Внутри церкви было пустынно и неустроенно. Ремонт здесь начали недавно. Какие-то стройматериалы по углам, грязный пол, плохо сохранившиеся фрески на стенах... Одна, впрочем, сохранилась почти полностью. Какой-то водоём, на воде, как на суше, стоит Иисус, рядом с ним тонет человек, а Господь протягивает ему руку – на, хватайся, я спасу тебя!
– Господи, милостив будь ко мне, грешному!..
С минуту Ульрих на коленях стоял перед фреской и молчал.
В здание уже зашли и монах, и старик, и подручный Крысолова. Все смотрели на судью и молчали. Только монах – удивлённо, старик в рясе – как-то… ободряюще, что ли. А подручный Крысолова – равнодушно. Он получил приказ – доставить этого человека домой. У него работа такая. Но если объекту приспичило задержаться на несколько минут – что ж, это можно.
Ульрих встал, отряхнулся, вышел из церкви.
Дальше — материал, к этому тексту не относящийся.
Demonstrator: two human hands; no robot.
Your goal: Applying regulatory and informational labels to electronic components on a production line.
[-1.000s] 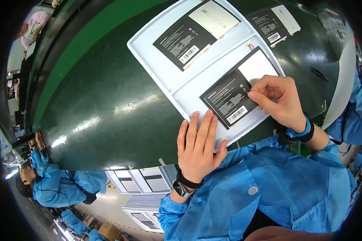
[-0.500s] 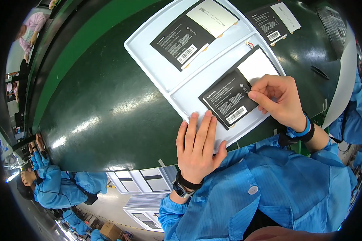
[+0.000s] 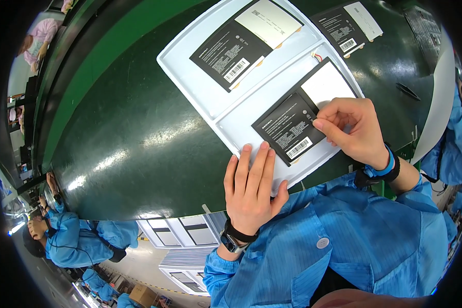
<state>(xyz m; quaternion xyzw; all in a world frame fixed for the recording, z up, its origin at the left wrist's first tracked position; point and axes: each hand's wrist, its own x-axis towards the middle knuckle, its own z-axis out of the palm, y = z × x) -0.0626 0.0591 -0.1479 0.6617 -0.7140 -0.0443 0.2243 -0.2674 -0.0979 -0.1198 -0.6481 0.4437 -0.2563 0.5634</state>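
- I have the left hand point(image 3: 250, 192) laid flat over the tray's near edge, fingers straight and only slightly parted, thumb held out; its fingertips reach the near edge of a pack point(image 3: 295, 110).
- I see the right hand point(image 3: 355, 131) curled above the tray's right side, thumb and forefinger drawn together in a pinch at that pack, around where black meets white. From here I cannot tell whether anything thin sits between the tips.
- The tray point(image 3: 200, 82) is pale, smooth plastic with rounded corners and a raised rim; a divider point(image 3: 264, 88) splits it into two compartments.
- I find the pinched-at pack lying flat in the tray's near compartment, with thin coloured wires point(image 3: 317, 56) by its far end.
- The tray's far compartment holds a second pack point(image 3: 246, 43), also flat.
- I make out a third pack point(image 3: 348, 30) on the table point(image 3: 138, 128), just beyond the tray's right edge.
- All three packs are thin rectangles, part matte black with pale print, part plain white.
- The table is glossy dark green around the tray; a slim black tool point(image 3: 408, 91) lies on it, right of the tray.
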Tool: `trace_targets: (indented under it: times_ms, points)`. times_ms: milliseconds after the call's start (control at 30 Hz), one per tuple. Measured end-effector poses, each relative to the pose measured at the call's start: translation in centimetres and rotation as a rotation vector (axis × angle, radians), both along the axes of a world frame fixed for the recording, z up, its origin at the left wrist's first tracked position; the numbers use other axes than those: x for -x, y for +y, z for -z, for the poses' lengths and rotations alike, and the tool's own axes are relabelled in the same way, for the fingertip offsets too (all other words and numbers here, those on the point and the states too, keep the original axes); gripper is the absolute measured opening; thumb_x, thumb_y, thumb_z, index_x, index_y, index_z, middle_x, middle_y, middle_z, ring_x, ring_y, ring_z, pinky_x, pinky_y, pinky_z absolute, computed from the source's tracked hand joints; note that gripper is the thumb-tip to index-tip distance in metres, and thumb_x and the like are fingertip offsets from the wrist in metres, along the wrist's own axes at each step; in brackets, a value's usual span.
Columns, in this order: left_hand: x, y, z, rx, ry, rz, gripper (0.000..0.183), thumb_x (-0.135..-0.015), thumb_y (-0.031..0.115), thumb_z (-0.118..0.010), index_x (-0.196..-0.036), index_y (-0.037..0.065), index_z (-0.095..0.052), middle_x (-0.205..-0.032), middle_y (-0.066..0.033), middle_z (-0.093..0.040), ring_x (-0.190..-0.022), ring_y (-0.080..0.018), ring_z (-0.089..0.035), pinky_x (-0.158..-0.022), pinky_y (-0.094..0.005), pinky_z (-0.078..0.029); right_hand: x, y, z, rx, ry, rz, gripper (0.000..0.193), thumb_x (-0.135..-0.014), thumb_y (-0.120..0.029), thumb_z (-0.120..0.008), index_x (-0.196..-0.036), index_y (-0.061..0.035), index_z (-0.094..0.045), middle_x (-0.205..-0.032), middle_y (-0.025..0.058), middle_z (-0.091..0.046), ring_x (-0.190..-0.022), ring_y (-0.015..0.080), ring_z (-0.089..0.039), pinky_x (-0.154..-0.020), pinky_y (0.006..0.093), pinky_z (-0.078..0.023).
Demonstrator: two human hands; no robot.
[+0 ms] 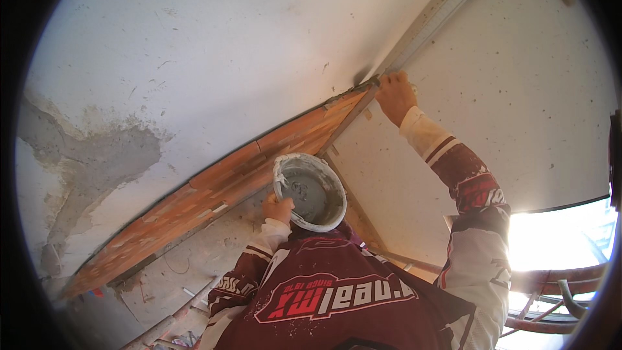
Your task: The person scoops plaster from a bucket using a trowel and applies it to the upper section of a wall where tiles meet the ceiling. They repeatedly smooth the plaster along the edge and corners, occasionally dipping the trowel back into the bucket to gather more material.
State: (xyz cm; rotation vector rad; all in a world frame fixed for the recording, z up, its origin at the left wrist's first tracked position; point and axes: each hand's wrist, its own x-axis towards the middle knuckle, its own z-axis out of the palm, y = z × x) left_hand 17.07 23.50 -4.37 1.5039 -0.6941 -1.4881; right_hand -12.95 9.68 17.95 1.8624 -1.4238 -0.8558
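Note:
A round bucket with a smeared, whitish rim is tilted in front of my chest, wet grey mortar inside it. My left hand grips the bucket's rim at its left side, fingers closed. My right hand is raised high to the corner where the two white walls meet, at the upper end of the orange brick strip. Its fingers are curled closed. A small dark edge shows beside the fingers, but what they hold is largely hidden.
The white wall on the left carries a rough grey patch. A long straight strip runs up the corner from my right hand. Reddish scaffold pipes stand at lower right, beside a bright opening.

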Motion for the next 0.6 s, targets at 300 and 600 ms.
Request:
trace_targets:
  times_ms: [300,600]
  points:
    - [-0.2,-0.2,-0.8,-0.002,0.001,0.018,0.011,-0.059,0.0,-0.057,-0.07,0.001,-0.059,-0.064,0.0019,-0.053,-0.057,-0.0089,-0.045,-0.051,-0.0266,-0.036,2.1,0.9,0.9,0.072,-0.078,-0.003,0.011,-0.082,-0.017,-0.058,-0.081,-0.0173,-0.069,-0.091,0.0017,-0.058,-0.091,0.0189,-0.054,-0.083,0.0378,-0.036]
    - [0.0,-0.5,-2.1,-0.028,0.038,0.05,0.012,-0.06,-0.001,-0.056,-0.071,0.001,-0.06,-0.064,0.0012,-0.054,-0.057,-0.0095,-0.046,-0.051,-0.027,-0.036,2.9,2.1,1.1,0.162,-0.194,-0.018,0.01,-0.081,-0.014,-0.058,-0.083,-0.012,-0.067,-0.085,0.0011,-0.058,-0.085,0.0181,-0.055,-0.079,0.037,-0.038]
На Новый, 1993 год ему передали подарок: вырезанная на дереве иконка. Не написанная, а именно вырезанная. Какой-то святой преподобный держит в руках свиток, а в свитке написано: «Помни о часе смертном и вовек не согрешишь». На обороте – причудливая монограмма из переплетённых букв «Д» и «Л» и дата: «».
5
«1917–1987. РЕВОЛЮЦИЯ ПРОДОЛЖАЕТСЯ!»
Большой, яркий пропагандистский плакат на фасаде здания особенно подчёркивал убогость вывески над боковым входом в полуподвал: «Металлоремонт». Кустарная лавчонка по починке всевозможных бытовых вещиц и, до кучи, ремонту обуви.
На лавочке напротив сидел человек. Довольно крупный мужчина с короткой стрижкой с залысинами, неопределённого возраста – лет, может, сорок, а может, и все пятьдесят, не поймёшь. Проводив взглядом последнюю посетительницу «Металлоремонта», он встал и сам направился туда. При входе, словно из ниоткуда, возникли ещё двое: бритый наголо азиат и гость с югов, вроде молдаванина или украинца. Шагнули в узкий коридор следом.
– Пять минут шестого – закрыто.
Мастер в лавчонке был один. Угрюмый, мрачный тип с лёгкой небритостью.
– А мы не по поводу ремонта, Джордж Маркович.
Трое незваных гостей, не особо стесняясь, шагнули за загородку. Мастер... Если он и удивился, то не сильно. Обвёл незваных гостей тяжёлым серо-стальным взглядом, на мужчине с залысинами задержался.
– Я думал, вы забрали уже всё... Чего вы ещё хотите? – мрачно спросил он.
– А ведь я вас вижу впервые, Джордж Маркович, – мужчина с залысинами тоже внимательно разглядывал мастера.
– Вы собираетесь валять дурака, полупочтенный? От вас Комитетом госбезопасности несёт за три версты. Чего вы ещё хотите?
Ремонтник говорил это негромко, но до крайности презрительно.